Momoyama : What type of Wagashi confection is it?
“Wagashi (和菓子)” is the word for traditional Japanese sweets and I actually bought a Wagashi confection called “Momoyama (桃山)” today at a supermarket near my house for this blog article.
The Wagashi sweet, Momoyama can be found in many supermarkets around the country and is commonly eaten in daily life in Japan as a casual accompaniment for green tea.
Actually, until I researched the confectionery Momoyama online today, I totally thought it was a kind of “Manju (饅頭)” cake because it looks like that, but I was wrong.
What is the Wagashi Momoyama?
According to the article “桃山 (和菓子)” on Wikipedia Japan, Momoyama is a type of baked Wagashi confection that is categorized as a “Han-Namagashi (半生菓子)”.
Han-Namagashi is one of the classifications of Japanese sweets by water content and refers to the confections whose water content ranges from 10% to 30%.
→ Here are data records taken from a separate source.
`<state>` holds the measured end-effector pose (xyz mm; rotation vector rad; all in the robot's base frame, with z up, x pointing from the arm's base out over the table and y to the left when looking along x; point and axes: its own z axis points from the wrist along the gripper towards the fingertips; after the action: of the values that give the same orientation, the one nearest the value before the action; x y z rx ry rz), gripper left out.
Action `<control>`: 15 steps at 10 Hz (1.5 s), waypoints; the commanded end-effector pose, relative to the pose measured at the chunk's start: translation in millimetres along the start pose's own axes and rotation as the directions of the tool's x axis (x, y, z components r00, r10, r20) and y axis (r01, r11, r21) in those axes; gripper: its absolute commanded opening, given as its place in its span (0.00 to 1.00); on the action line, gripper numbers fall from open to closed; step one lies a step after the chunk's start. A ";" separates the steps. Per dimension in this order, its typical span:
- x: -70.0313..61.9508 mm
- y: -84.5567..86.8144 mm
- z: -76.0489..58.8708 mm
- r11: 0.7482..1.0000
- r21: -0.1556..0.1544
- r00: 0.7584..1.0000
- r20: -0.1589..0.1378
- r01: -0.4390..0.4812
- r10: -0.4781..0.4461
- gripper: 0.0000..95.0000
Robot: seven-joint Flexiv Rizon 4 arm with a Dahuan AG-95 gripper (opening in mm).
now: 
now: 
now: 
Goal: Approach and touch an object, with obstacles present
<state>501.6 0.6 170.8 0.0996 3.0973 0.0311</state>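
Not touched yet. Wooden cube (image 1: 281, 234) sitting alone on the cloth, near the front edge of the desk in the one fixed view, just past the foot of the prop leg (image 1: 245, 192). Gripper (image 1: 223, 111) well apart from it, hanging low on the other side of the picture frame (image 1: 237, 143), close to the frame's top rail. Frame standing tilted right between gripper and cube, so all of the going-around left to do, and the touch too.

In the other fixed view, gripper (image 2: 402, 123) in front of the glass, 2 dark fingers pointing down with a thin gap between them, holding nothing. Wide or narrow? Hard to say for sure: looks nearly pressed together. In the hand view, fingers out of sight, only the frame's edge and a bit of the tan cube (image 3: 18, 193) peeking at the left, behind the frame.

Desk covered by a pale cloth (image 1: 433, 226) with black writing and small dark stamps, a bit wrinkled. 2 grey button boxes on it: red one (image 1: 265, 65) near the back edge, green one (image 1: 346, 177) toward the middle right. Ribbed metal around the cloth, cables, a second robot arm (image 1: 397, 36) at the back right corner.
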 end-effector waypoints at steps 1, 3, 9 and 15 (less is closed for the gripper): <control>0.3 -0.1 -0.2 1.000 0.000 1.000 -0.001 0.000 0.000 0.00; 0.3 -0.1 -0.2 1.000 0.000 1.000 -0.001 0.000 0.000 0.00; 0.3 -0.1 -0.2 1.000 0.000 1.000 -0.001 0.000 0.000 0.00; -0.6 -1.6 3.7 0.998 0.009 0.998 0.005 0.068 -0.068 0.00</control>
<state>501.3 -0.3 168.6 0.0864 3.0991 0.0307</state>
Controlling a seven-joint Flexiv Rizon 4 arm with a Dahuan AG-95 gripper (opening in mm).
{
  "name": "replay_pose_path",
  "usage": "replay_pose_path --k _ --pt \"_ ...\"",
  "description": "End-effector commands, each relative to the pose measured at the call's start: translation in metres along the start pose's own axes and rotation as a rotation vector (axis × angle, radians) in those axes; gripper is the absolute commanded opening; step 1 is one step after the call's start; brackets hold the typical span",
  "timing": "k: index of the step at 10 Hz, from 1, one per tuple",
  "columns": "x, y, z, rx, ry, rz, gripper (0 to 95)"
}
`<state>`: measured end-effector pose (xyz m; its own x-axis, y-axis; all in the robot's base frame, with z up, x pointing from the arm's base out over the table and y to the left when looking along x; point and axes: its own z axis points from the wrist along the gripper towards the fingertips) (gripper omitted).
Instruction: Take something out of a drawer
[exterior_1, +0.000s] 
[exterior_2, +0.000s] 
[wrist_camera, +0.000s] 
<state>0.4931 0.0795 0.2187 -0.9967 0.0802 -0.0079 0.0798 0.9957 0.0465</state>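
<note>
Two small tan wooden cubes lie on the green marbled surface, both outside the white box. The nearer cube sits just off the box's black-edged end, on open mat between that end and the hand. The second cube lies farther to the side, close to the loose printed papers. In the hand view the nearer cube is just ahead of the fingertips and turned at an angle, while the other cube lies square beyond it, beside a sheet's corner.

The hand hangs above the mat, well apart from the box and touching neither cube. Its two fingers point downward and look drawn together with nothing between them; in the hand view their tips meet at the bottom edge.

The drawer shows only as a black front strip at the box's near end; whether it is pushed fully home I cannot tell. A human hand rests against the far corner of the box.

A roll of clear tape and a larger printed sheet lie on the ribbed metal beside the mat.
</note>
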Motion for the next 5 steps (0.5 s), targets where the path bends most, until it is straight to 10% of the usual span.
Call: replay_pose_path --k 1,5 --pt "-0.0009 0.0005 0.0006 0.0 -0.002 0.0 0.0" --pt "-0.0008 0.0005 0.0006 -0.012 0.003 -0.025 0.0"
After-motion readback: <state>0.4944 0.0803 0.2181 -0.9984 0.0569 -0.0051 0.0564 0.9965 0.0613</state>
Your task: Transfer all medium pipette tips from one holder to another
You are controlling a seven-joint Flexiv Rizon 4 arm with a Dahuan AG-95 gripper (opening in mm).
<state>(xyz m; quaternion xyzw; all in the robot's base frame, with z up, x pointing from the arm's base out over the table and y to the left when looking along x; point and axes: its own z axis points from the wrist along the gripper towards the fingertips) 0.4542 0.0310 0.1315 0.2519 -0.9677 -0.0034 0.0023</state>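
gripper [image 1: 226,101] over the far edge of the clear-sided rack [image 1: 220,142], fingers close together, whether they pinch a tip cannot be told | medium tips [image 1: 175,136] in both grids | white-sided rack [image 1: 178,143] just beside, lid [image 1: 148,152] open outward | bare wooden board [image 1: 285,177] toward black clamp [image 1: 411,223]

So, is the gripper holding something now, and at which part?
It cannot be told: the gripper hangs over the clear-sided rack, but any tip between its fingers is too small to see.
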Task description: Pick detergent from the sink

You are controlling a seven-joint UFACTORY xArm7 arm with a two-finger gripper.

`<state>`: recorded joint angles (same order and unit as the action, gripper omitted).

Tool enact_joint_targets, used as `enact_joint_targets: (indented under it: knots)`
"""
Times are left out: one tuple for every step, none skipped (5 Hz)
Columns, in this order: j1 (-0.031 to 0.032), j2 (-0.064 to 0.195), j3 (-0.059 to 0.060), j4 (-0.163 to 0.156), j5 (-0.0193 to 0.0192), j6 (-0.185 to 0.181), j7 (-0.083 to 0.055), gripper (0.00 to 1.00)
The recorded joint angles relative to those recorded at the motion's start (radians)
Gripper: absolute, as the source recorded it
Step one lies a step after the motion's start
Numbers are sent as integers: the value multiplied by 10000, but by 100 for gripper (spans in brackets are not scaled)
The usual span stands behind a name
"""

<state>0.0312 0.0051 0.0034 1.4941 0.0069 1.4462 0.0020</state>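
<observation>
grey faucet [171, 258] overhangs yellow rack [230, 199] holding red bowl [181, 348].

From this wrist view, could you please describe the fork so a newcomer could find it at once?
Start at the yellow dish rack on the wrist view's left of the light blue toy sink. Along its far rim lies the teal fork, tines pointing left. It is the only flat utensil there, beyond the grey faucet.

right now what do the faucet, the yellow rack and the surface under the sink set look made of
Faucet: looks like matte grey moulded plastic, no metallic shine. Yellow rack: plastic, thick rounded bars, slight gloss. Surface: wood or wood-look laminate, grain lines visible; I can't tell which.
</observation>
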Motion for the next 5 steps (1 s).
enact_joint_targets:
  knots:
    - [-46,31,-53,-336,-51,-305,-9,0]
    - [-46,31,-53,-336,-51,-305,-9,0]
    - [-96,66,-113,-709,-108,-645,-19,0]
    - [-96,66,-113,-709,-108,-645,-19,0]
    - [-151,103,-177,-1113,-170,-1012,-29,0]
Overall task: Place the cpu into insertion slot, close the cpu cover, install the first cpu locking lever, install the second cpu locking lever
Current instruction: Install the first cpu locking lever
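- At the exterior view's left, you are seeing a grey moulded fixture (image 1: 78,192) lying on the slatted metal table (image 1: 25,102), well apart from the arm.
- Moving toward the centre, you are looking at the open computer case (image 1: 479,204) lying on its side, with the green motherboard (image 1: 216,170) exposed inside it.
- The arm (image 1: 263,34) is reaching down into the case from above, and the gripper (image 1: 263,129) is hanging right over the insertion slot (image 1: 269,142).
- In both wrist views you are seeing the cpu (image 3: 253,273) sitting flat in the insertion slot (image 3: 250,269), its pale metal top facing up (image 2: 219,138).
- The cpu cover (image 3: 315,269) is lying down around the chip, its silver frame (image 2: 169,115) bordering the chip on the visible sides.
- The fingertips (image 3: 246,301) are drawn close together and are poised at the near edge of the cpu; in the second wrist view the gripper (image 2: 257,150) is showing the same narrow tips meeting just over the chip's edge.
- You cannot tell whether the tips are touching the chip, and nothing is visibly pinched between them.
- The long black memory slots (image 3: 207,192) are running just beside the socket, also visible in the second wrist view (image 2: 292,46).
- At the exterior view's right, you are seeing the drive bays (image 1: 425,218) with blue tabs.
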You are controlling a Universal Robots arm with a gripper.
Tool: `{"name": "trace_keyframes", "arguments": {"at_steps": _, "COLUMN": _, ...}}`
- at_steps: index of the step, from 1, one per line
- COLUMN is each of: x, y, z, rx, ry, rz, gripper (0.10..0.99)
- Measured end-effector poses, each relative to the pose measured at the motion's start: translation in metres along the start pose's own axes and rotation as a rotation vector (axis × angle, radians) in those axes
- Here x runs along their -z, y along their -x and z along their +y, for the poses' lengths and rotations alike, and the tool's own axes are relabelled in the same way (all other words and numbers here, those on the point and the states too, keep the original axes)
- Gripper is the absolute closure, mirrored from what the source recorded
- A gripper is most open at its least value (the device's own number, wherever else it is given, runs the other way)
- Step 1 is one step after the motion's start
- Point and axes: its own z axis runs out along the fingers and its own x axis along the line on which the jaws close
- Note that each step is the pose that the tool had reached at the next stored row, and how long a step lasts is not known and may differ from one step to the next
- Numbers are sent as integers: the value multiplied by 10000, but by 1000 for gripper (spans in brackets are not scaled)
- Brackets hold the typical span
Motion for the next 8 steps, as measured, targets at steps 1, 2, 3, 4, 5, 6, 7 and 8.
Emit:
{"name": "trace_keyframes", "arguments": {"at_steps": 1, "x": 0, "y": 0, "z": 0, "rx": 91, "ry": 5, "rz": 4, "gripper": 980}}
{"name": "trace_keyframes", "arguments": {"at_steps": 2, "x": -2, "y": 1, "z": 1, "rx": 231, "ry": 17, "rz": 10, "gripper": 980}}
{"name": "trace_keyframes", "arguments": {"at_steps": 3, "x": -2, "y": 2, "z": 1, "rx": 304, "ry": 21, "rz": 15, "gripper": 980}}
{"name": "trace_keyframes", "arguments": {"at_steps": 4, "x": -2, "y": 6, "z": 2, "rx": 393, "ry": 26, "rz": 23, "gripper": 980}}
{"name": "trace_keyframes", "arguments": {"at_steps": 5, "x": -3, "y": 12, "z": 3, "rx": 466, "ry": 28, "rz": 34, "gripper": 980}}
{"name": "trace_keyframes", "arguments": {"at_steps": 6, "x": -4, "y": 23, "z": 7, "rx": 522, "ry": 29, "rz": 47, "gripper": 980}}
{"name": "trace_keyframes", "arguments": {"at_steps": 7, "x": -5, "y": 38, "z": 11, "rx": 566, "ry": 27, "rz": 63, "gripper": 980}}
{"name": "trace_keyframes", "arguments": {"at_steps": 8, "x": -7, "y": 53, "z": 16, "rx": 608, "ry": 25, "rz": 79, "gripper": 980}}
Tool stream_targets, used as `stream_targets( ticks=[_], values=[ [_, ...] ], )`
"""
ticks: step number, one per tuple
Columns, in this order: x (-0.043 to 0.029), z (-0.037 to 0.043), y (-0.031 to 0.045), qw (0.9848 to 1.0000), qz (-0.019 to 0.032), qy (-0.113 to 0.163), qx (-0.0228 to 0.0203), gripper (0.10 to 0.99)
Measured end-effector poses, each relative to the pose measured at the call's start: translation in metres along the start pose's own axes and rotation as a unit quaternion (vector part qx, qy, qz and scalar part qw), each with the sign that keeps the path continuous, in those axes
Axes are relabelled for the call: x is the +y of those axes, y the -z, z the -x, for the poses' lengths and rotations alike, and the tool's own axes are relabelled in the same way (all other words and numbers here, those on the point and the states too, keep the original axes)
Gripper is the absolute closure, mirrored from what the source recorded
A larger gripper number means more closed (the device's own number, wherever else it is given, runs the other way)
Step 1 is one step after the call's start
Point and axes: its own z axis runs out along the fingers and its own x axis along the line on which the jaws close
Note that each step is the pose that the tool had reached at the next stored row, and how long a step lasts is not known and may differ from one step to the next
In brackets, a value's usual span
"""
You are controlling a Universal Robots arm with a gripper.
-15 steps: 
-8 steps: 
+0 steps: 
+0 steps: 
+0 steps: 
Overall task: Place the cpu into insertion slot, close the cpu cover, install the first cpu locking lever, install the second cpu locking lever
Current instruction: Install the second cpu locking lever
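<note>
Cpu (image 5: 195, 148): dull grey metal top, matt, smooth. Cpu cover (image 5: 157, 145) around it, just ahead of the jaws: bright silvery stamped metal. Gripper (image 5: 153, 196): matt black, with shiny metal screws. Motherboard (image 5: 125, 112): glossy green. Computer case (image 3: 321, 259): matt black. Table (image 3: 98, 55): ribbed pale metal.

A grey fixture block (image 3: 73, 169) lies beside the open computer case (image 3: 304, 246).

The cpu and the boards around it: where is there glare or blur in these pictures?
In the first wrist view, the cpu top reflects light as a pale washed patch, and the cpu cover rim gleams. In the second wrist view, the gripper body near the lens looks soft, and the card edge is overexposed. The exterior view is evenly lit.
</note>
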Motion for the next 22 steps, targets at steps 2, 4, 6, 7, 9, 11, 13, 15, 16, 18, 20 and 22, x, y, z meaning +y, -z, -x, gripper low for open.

The Wagashi, Momoyama is made from sweetened white bean paste “Shiro-An (白餡)”, sugar, egg yolk, and a small amount of kudzu arrowroot powder or a type of rice flour called “Mijinko (みじん粉)”.
The ingredients are mixed together, kneaded, molded, and then baked. Therefore, unlike Manju buns, the confection Momoyama contains sweet “Anko (餡子)” bean paste in its dough.
The Momoyama cake is a relatively new Wagashi confection and is often filled with sweet white bean paste. It is soft and milky, and is characterized by the gentle sweetness that comes from Shiro-An and egg yolk.